__WORK TO BE COMPLETED__. Line by line, count where the string "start" appears in the listing, then give the number of such lines alone.

►

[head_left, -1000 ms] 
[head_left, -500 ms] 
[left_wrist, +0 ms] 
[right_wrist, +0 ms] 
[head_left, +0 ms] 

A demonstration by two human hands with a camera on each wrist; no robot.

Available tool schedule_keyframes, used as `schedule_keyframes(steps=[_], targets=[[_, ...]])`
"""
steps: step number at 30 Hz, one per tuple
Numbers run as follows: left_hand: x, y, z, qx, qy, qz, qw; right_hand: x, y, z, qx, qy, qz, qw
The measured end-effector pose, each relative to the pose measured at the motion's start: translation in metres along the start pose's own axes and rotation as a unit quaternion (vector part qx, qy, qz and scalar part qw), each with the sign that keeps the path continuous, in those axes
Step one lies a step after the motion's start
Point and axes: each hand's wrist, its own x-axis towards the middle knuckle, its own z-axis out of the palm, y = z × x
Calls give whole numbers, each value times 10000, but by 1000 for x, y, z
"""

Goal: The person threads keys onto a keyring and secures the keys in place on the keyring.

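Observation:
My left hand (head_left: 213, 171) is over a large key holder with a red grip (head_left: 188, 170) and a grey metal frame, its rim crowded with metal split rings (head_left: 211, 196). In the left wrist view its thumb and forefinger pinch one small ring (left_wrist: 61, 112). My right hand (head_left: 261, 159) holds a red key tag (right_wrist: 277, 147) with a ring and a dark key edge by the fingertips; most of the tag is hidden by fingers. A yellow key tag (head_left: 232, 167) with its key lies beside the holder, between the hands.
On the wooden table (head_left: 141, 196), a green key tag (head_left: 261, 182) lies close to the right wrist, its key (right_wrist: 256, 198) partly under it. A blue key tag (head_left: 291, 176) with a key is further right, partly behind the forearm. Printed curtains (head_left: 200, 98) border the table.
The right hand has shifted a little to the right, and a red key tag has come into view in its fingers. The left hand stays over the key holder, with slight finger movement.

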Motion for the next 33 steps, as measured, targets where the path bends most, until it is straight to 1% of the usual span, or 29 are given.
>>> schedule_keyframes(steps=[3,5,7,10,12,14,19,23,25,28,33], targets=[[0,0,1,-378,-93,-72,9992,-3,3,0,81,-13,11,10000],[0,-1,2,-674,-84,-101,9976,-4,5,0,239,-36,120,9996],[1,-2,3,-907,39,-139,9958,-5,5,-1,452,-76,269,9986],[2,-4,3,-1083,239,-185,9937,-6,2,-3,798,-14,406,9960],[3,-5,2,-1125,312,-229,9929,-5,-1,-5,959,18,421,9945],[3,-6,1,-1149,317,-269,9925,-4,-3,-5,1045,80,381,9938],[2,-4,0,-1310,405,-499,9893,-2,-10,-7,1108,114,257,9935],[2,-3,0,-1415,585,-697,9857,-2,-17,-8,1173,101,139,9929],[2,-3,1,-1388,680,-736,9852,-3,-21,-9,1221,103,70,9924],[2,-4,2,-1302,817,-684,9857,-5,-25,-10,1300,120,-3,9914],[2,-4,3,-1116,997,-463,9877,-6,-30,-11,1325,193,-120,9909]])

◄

__RESPONSE FOR THIS EXERCISE__. 2